# [What you are asked to do]
Only the lines below starting at the one that contains "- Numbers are" and ending at the one that contains "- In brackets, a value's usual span" are to be reproduced, exactly and with both ends kept.

# [Exercise data]
+ + +
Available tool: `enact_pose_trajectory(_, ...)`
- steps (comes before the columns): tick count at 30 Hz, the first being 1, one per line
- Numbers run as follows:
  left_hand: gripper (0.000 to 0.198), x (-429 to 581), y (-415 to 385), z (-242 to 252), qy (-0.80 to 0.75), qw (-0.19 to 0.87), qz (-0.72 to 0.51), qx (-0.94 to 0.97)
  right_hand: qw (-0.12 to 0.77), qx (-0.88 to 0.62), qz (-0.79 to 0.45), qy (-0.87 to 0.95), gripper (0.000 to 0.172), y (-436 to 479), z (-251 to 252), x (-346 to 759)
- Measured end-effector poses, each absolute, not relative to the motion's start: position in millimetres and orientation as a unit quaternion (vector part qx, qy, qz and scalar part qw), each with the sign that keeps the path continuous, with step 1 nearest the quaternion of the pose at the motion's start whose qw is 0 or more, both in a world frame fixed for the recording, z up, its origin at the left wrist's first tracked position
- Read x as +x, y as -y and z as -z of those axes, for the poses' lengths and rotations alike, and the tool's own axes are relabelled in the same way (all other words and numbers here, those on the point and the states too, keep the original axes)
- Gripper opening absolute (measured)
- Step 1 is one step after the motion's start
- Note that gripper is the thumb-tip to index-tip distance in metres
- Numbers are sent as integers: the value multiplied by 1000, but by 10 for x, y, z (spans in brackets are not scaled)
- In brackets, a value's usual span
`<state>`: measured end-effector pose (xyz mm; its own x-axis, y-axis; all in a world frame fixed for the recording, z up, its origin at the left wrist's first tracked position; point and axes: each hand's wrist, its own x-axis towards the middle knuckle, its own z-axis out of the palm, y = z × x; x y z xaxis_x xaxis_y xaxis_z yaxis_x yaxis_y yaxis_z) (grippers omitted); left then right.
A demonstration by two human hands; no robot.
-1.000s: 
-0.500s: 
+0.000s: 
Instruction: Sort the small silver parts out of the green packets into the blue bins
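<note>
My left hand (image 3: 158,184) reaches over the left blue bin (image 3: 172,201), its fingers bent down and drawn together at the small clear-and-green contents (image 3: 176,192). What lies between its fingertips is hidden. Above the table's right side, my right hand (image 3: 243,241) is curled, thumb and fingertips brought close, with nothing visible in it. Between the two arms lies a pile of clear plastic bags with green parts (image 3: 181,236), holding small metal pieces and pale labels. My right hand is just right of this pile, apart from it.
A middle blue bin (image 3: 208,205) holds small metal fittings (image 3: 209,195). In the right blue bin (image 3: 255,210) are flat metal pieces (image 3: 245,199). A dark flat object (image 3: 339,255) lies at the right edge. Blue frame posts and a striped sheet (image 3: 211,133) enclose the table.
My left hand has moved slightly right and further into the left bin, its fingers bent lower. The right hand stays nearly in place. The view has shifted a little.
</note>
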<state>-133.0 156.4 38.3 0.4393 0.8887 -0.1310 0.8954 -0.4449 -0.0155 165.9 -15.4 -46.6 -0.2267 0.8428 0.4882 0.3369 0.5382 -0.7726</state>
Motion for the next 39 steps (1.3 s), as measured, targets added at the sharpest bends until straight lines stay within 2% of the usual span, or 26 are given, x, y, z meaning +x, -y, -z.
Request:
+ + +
# [Solution to this problem]
- Numbers are sent as integers: the value multiplied by 1000, but by 10 for x, y, z (spans in brackets are not scaled)
- In brackets, a value's usual span

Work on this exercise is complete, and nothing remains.